## EXERCISE DIRECTIONS:
Give back exactly the lines that start at the one containing "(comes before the" and run to the end of the material below, both ends included.

## DATASET EXCERPT:
=======

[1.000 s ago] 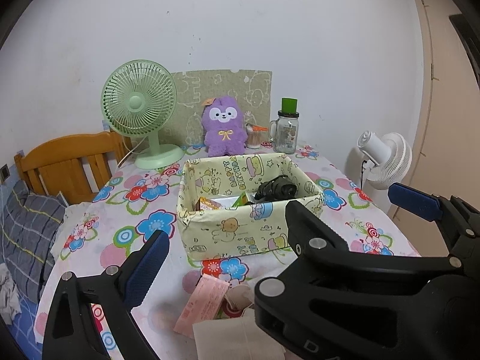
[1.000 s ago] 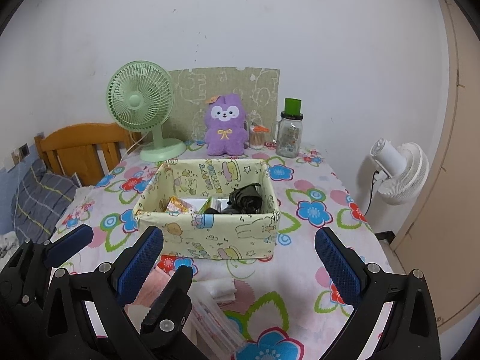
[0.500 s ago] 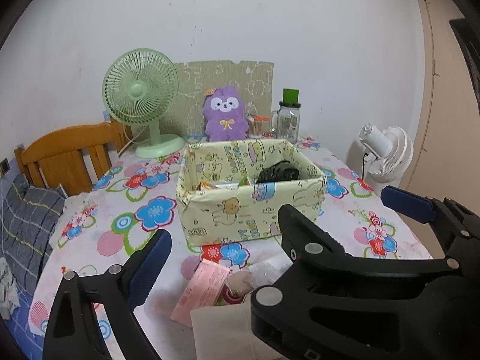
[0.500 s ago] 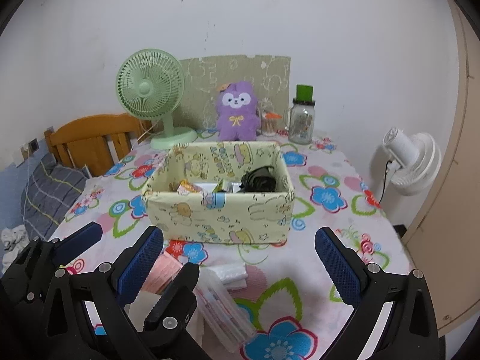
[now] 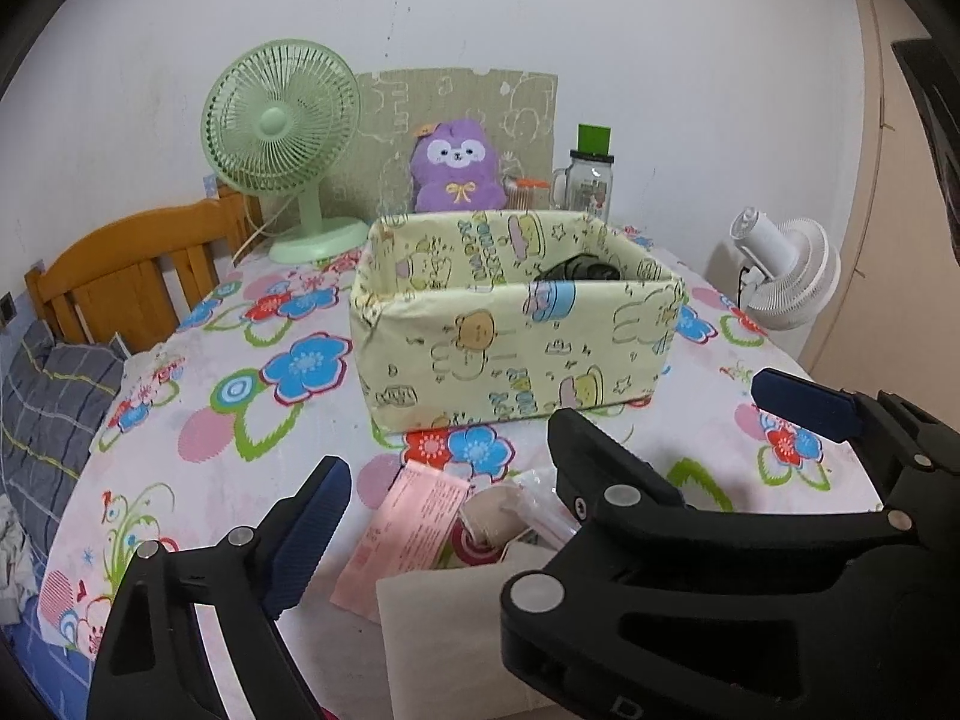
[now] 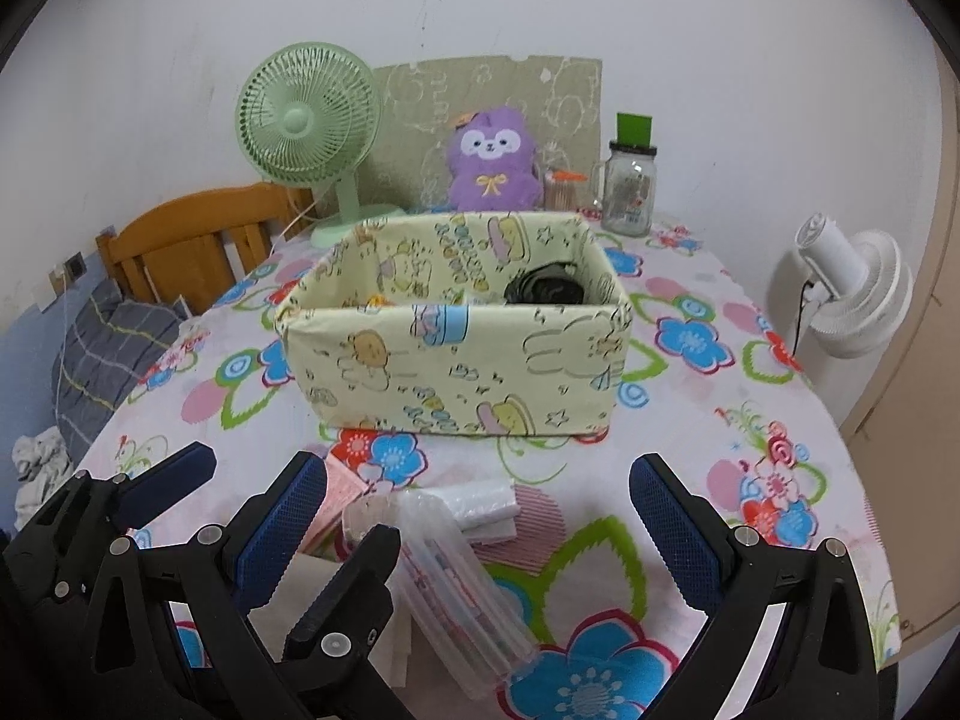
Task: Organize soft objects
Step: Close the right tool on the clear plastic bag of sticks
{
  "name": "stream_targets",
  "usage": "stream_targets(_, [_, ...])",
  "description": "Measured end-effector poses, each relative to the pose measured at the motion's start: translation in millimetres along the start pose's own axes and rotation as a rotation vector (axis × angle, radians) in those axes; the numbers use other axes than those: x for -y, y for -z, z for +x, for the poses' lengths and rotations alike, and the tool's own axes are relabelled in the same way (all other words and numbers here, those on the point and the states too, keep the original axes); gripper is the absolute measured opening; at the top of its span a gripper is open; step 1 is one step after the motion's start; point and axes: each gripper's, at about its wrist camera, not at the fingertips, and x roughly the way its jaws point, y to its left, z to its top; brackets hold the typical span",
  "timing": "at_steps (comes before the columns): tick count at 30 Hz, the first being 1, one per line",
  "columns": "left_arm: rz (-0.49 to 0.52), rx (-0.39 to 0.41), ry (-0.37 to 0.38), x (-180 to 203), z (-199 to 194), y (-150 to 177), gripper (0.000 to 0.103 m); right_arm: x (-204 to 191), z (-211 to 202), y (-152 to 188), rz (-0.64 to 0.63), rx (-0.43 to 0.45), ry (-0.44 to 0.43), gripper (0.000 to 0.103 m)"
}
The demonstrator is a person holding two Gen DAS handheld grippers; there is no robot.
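With a few things already in the fabric box (image 6: 456,354), both grippers' jaws gape empty over packets (image 6: 462,594) left on the table (image 6: 690,456).

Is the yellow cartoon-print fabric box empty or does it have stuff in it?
Not empty. The yellow cartoon-print fabric box is open-topped, and a black bundle shows above its front wall at the right; what lies lower inside is hidden.
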Motion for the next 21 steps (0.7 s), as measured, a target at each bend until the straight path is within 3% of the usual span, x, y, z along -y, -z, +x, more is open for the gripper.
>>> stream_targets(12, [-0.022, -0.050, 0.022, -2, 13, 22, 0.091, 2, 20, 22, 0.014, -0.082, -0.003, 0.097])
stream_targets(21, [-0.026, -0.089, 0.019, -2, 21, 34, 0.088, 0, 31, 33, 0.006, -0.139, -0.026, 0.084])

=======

## EXERCISE RESPONSE:
  "timing": "at_steps (comes before the columns): tick count at 30 Hz, the first being 1, one per line",
  "columns": "left_arm: rz (-0.49 to 0.52), rx (-0.39 to 0.41), ry (-0.37 to 0.38), x (-180 to 203), z (-199 to 194), y (-150 to 177), gripper (0.000 to 0.103 m); right_arm: x (-204 to 191), z (-211 to 202), y (-152 to 188), rz (-0.64 to 0.63), rx (-0.43 to 0.45), ry (-0.44 to 0.43), gripper (0.000 to 0.103 m)"
}
The demonstrator is a person holding two Gen DAS handheld grippers; there is no robot.
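With a few things already in the fabric box (image 6: 456,354), both grippers' jaws gape empty over packets (image 6: 462,594) left on the table (image 6: 690,456).

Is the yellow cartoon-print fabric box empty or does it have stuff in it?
Not empty. The yellow cartoon-print fabric box is open-topped, and a black bundle shows above its front wall at the right; what lies lower inside is hidden.
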Motion for the next 21 steps (0.7 s), as measured, a target at each bend until the straight path is within 3% of the usual span, x, y, z along -y, -z, +x, more is open for the gripper.
>>> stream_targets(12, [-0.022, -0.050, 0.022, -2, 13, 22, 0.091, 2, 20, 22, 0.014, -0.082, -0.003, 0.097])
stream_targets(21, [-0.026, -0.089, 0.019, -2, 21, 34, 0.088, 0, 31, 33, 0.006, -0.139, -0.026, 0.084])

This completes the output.